Re: [lng-odp] [PATCH v3] linux-gen: pool: avoid allocating packets which cross page boundaries

Github ODP bot Tue, 10 Oct 2017 06:05:23 -0700

Matias Elo(matiaselo) replied on github web page:

platform/linux-generic/odp_pool.c
@@ -232,19 +237,40 @@ static void init_buffers(pool_t *pool)
        uint32_t mask;
        int type;
        uint32_t seg_size;
+       uint64_t page_size = 0;
+       int skipped_blocks = 0;
+
+       if (odp_shm_info(pool->shm, &shm_info) == 0)
+               page_size = shm_info.page_size;



Comment:
OK, I'll add an abort branch.

> Bill Fischofer(Bill-Fischofer-Linaro) wrote:
> This is happening within `odp_pool_create()`, which is creating the 
> `odp_pool_t`, so other threads don't have that handle with which to call 
> `odp_pool_destroy()`. 
> 
> The only way `odp_shm_info()` can fail is if it's passed an unknown 
> `odp_shm_t` handle, which is not the case here. 
> 
> I have no objection to adding an `else ODP_ABORT()` here, however.


>> muvarov wrote
>> actually it can.  it can return -1 for some reasons. And pool_create() and 
>> pool_destroy() from different threads for the same time, will make shm 
>> invalid before init_buffers(). But that is corner case and programmable 
>> error :)
>> 
>> But it works. My point was a little bit different. In my understanding 
>> assuming that odp api function will fail is not correct in places like that. 
>> That works like work around - what we will do if call will fail. Instead of 
>> that you should force platform to implement this api call in correct way. 
>> Especially if it's reference implementation. I would prefer ODP_ABORT() if 
>> call fails as that is not expected here.

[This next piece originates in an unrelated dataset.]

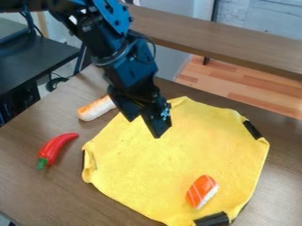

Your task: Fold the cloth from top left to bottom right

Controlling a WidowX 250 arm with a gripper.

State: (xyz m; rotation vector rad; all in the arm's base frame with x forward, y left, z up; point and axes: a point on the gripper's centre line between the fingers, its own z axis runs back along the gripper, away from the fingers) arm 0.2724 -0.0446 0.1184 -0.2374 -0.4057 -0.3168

>>> Matias Elo(matiaselo) wrote:
>>> As Bill noted, if odp_shm_info() could somehow fail, nothing would still 
>>> brake.


>>>> Bill Fischofer(Bill-Fischofer-Linaro) wrote:
>>>> @muvarov In the unlikely (impossible in the case of the current 
>>>> linux-generic implementation) event of this call failing, `page_size` will 
>>>> be left at the initialized default 0 value, which means we won't skip any 
>>>> buffers since 0 is less than `FIRST_HP_SIZE`. No no error here.


>>>>> muvarov wrote
>>>>> if call fails it has to be an error? result in that case is not 
>>>>> predictable?


>>>>>> Matias Elo(matiaselo) wrote:
>>>>>> As you noted there can be at most N crossings with the original pool 
>>>>>> size ('num'). Now, to compensate for the skipped buffers the pool size 
>>>>>> is in practice increased by 'num_extra'. When the original pool size is 
>>>>>> large enough the extra buffers may again cross page boundary. 
>>>>>> 
>>>>>> Currently, a single buffer is 8KB, so a single 2MB page can hold max 256 
>>>>>> buffers. With a pool size of 64K or larger the extra buffers will cross 
>>>>>> page boundary again.
>>>>>> 
>>>>>> Using 2x multiplication here is overkill. I'll update the patch and 
>>>>>> calculate the exact number of required extra buffers.


>>>>>>> Matias Elo(matiaselo) wrote:
>>>>>>> The dpdk drivers only support huge page memory, so packets crossing 4K 
>>>>>>> page boundaries isn't a problem.


>>>>>>>> Bill Fischofer(Bill-Fischofer-Linaro) wrote:
>>>>>>>> The blocks are contiguous so you're computing how many of them can fit 
>>>>>>>> in a 2M huge page. Since blocks aren't themselves larger than a huge 
>>>>>>>> page I don't see what's wrong with my analysis.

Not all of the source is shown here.